II.4 SIKAP MASYARAKAT AGAR TIDAK TERJADI DISKRIMINASI
Belajar
serta menyikapi tragedi diskriminasi di Tolikara, Papua, kita sebagai masyarakat
harus memiliki sikap dewasa agar kejadian seperti itu tidak terjadi kembali.
Sikap-sikap tersebut antara lain ialah:
·
Saling
menghormati antar sesama. Walaupun terdapat perbedaan, seperti perbedaan suku,
agama dan pendapat, kita wajib saling menghormati satu sama lain.
·
Bermusyawarah
dan tidak melakukan tindakan anarkis. Bicarakan masalah dengan kepala dingin,
carilah kesepakatan dan tentukanlah jalan keluar dari masalah dengan damai,
jangan terpancing emosi yang dapat menyebabkan keributan.\
·
Jangan
semena-mena membuat peraturan yang menguntungkan diri sendiri atau kelompok
sendiri. Keributan dapat terjadi jika suatu kelompok membuat peraturan secara
seenaknya, apalagi membuat kelompok lain terganggu bahkan tersinggung akibat
keegoisan kelompok tersebut.
·
Memiliki
toleransi antar sesama.

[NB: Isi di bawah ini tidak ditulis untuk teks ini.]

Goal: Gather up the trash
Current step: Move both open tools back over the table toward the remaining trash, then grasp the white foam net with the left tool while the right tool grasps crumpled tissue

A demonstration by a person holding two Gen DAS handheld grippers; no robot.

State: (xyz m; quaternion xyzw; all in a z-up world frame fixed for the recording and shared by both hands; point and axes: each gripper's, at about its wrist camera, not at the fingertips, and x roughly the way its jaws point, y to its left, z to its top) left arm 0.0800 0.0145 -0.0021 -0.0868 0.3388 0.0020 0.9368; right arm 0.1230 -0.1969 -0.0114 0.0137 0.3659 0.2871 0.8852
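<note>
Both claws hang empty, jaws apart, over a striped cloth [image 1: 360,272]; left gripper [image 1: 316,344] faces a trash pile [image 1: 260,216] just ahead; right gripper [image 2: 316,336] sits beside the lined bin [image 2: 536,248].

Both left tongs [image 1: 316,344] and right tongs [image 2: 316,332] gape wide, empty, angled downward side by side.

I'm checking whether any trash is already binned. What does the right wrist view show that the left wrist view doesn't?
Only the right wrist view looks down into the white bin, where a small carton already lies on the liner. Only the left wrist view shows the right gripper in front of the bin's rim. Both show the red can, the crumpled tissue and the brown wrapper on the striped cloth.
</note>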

Masyarakat perlu memiliki sikap toleransi, karena
dengan begitu, masyarakat memiliki rasa hormat antara yang satu dengan yang
lain. Bertoleransilah akan suatu, seperti suatu acara keagamaan, acara adat
dilingkungan sekitar. Belum tentu acara-acara tersebut akan berlangsung lama
dan mengganggu secara terus menerus, bisa saja itu merupakan acara rutinitas
wajib suatu suku atau agama yang harus dilakukan dalam kurun waktu tertentu.
·
Menunjung
nilai persaudaraan dan kekeluargaan antar sesama. Dengan menganggap kita semua
adalah saudara dan keluarga, rasa tidak senang, iri hati, dan benci yang
menjadi penyebab dasar tindakan diskriminasi tidak akan ada.
BAB III
PENUTUP
III. 1 KESIMPULAN
Tragedi diskriminasi Tolikara, Papua
dapat menjadi bahan refleksi kita untuk tidak melakukan tindakan diskriminasi.
Selain menimbulkan kerugian, diskriminasi juga membuat kedaiaman dan rasa
kekeluargaan antar sesama dalam masyarakat menjadi luntur. Kita sebagai
masyarakat harus dewasa dalam menyikapi perbedaan yang ada.
III.2 Saran
·
Bagi
pembaca dan anggota masyarakat. Jadilah pribadi yang dewasa dalam menyikapi
perbedaan, tindakan anarkis yang melahirkan diskriminasi bukanlah jawaban untuk
mengatasi masalah yang ada.
·
Bagi
pemerintah. Tanamkanlah jiwa cinta perdamaian dan jauh dari diskriminasi antar
sesama. Miliki koordinasi yang baik antara pemerintahan pusat, pemerintahan
daerah dan aparat keamanan untuk menjaga keharmonisan dalam masyarakat.